Entgegen der im Text vertretenen Ansicht, die auf der Studie vom November 2006 der CIMA basiert, sind wir der Auffassung, dass dies Sondergebiet nicht zu Tutzing passt, eindeutig überdimensioniert ist und die gewachsene Struktur des Orts, so verbesserungsbedürftig sie sein mag, nachhaltig zum Negativen beeinflusst. Die genannten Zahlen sollen über die Größe und ihre Auswirkungen auf Tutzing hinwegtäuschen. Doch die auf S. 5 prognostizierte Umsatzstei-gerung von 44% und die Flächenzunahme von 45% passen nicht zur weiter unter angegebenen Abschöpfungsquote von 10% des brachenüblichen inner-örtlichen Umsatzes! Dies v. a. dann nicht, wenn gegenüber einem Verkaufs-flächenbedarf (lt. Tabelle S. 6) von 180 m2 bei Drogeriewaren und 390 m2 vorhandener Fläche im Ortskern dann die zur Verfügung gestellte Fläche 500m2 ist.

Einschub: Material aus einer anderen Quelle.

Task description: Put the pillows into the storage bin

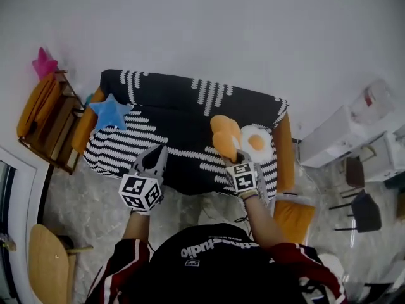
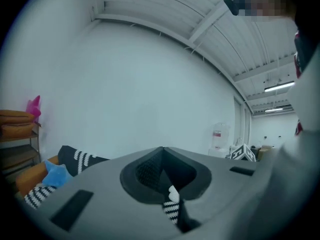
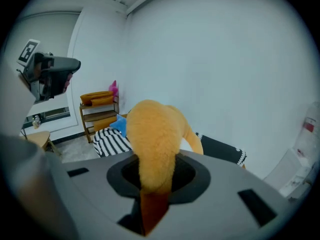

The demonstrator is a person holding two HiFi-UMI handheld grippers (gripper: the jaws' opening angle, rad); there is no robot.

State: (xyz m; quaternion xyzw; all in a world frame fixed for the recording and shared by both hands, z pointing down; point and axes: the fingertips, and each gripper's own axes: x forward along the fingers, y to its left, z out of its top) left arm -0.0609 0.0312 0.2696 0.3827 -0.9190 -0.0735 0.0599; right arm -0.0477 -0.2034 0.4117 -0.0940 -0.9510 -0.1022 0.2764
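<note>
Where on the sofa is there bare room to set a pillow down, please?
The sofa is bare in the middle, between the blue star pillow and the orange and white pillow gripped by the right gripper. The left end by the star and the right end around the held pillow are crowded.

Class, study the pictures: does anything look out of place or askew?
The orange pillow is off the sofa, pinched by one edge in the right gripper above the seat. The star pillow leans askew at the sofa's left end. Nothing looks spilled or damaged.
</note>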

Ähnlich verhält es sich mit der zur Verfügung gestellten Fläche von 800m2 für Bekleidung bei 350 m2 vorhandener Fläche im Ortskern. Wo sind hier 10% berechnet worden? Es wird bewusst mit sehr vielen Zahlen gearbeitet, um Verwirrung zu stiften. Das Ergebnis wird ein aus den umliegenden Orten zum Einkaufszentrum, mit kik als bewusst gewähltem „Billiganbieter“ für Textilien, flutender Autoverkehr sein. Dieser wird nicht den prognostizierten Zahlen entsprechen und damit die Verkehrsentwicklung auch nicht in den vorgege-benen Grenzen halten. Entweder wird die Art der Geschäfte geändert oder die Größe reduziert, sonst ist für den Süden des Tutzinger Ortszentrums mit deutlicher Verkehrsmehrbelastung zu rechnen.

 

Die für die Bräuhausstraße prognostizierte Steigerung der Verkehrsbelastung von 24% kann durch Planungstricks nicht vermindert werden – eher wird der Verkehr weiter zunehmen (s. o. Anteil der verschiedenen Geschäfte an der bisherigen Verkaufsfläche), wenn keine besseren Maßnahmen ergriffen werden. Diese mahnen wir im Interesse der Anlieger der Bräuhausstraße dringend an.